Figure 5 - Absence of gallbladder and cystic duct on MRCP (blue arrow marks common bile duct).

Discussion

The gallbladder arises with the bile duct and liver at week four of development. These structures arise from a ventral bud of the caudal foregut, the hepatic diverticulum. Initially these structures are solid but they develop lumina by week eight. GA is thought to be due to failure of development of vessels on either side of the gallbladder bud.

The prevalence of GA is 0.01-0.04%¹. Approximately half of cases are associated with other malformations or are part of a described syndrome (cerebrotendinous xanthomatosis and G syndrome)². Symptoms of upper abdominal pain, nausea, vomiting and fatty food intolerance occur in 23% of all GA patients³. These symptoms are thought to be due to biliary dyskinesia leading to prolonged sphincter of Oddi contraction and biliary dilatation⁴.

Imaging is frequently misleading in GA. The initial imaging of choice to investigate the cause of biliary symptoms is ultrasound scanning. This has a high sensitivity and specificity for the diagnosis of cholelithiasis⁵. In GA, ultrasound images have been described as scleroatrophic or contracted gallbladder. When associated with biliary symptoms these images can be interpreted as due to cholelithiasis⁶. Hepatobiliary scintigraphy may also be inaccurate as a failure to demonstrate the gallbladder is usually interpreted as a cystic duct obstruction⁷. Similar problems are encountered with intraoperative cholangiogram and endoscopic retrograde cholangiopancreatography (ERCP). MRCP does not require contrast or normal biliary system dynamics to obtain images and is thus able to diagnose GA⁸. However, in seemingly straightforward cases of suspected cholelithiasis it is not used due to time, expense and relative unavailability. Computed tomography (CT) scanning is also useful in the context of GA⁹ though is infrequently used in investigating suspected cholelithiasis due to poor sensitivity and radiation exposure. Intraoperative and endoscopic ultrasound imaging may also be of benefit but there is limited availability of these modalities.
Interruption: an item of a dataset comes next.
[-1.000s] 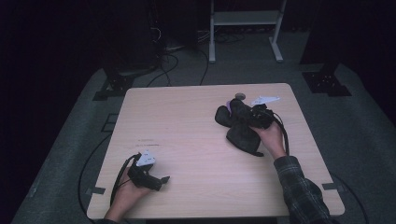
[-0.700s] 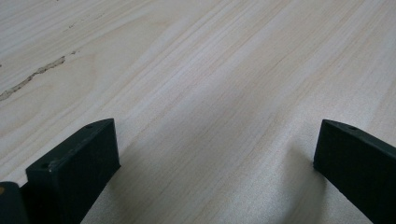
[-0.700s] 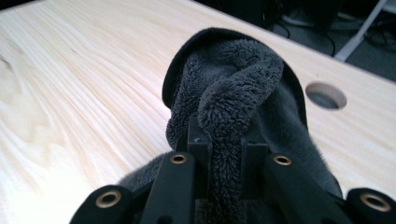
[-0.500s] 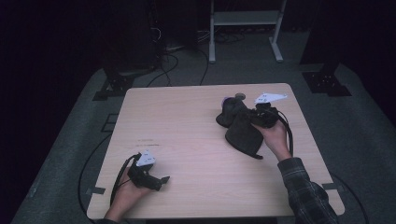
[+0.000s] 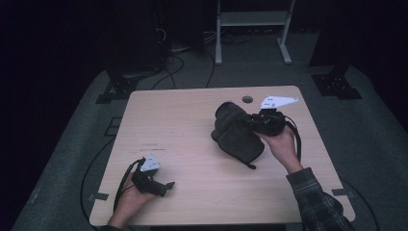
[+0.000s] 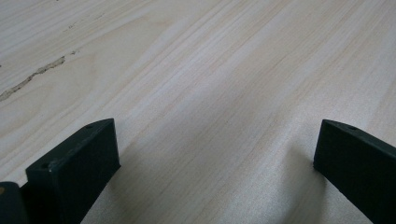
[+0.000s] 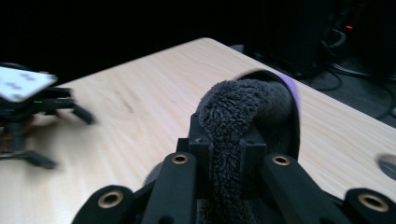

At laparoscopy, difficulties in identifying the normal anatomy normally lead to conversion to laparotomy to enable a more thorough dissection of the biliary system. In the context of GA, Calot’s triangle is altered and dissection in this area leads to a risk of iatrogenic injury to the biliary system with corresponding increase in operative morbidity and mortality².

Conclusion

Gallbladder agenesis is a rare but important finding to be aware of in laparoscopic cholecystectomy. In situations of difficulty in identifying the gallbladder laparoscopically, MRCP and CT scanning can be performed to diagnose GA avoiding recourse to laparotomy. Failure to suspect GA at laparoscopy can result in unnecessary open surgery and a high risk of bile duct damage with corresponding postoperative morbidity and mortality.